Although studies in the literature suggest that the main cause of silicone oil-induced glaucoma is the emulsification of the silicone, it has been stated that the duration of silicone tamponade stay in the eye may also be effective in the development of glaucoma. It has been shown that as the duration of silicone stay in the eye increases, the rate of emulsified silicone increases, and accordingly there is a greater possibility of glaucoma development due to various reasons, such as silicone transfer to the anterior chamber, angle closure, and rubeosis iridis [17]. The development of silicone oil-induced glaucoma occurs after an average of five to 24 months postoperatively [18]. However, it has also been reported that silicone oil-induced glaucoma can occur even in the postoperative first month [19]. It has also been determined that the decrease in postoperative BCVA is associated with the duration of silicone tamponade stay in the eye [20].

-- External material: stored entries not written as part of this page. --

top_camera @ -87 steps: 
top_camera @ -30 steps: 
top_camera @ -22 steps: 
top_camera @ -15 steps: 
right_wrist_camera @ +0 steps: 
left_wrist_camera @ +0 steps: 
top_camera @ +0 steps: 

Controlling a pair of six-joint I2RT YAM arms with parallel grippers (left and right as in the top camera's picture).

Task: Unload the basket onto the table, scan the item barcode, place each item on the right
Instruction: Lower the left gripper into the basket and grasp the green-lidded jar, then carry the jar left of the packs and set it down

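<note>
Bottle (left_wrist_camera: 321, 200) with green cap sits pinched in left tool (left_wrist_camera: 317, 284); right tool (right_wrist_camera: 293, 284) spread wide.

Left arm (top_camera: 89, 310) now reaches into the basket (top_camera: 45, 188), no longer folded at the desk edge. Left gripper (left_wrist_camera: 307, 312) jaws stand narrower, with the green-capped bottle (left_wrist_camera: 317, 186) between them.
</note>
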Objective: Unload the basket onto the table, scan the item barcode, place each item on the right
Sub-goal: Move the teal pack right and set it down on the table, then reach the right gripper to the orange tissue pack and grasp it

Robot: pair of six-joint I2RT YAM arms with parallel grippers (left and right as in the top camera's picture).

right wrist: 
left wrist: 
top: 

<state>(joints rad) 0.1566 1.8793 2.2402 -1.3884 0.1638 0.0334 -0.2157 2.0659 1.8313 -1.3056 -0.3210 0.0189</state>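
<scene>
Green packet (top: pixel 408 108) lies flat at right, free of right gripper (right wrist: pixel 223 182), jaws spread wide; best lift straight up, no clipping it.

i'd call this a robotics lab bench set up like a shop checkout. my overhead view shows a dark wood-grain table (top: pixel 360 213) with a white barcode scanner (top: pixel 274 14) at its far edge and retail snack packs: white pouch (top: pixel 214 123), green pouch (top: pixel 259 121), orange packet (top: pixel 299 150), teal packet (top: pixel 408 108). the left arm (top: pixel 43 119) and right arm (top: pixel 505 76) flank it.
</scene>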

Similar to the above-mentioned studies, we found that the duration of silicone tamponade stay in the eye had a negative correlation with the preoperative and postoperative BCVA values of the patients who underwent glaucoma surgery due to silicone oil-induced glaucoma. Accordingly, the preoperative and postoperative BCVA values decreased as the duration of silicone stay increased. The longer the silicone remains in the eye, the higher the emulsification rate, resulting in glaucoma and eventually retinal nerve fiber and vision loss. In our study, the mean duration of silicone tamponade stay was significantly longer significantly in Group 4 compared to the remaining groups, which was attributed to the patients not visiting the hospital for their follow-up due to the pandemic.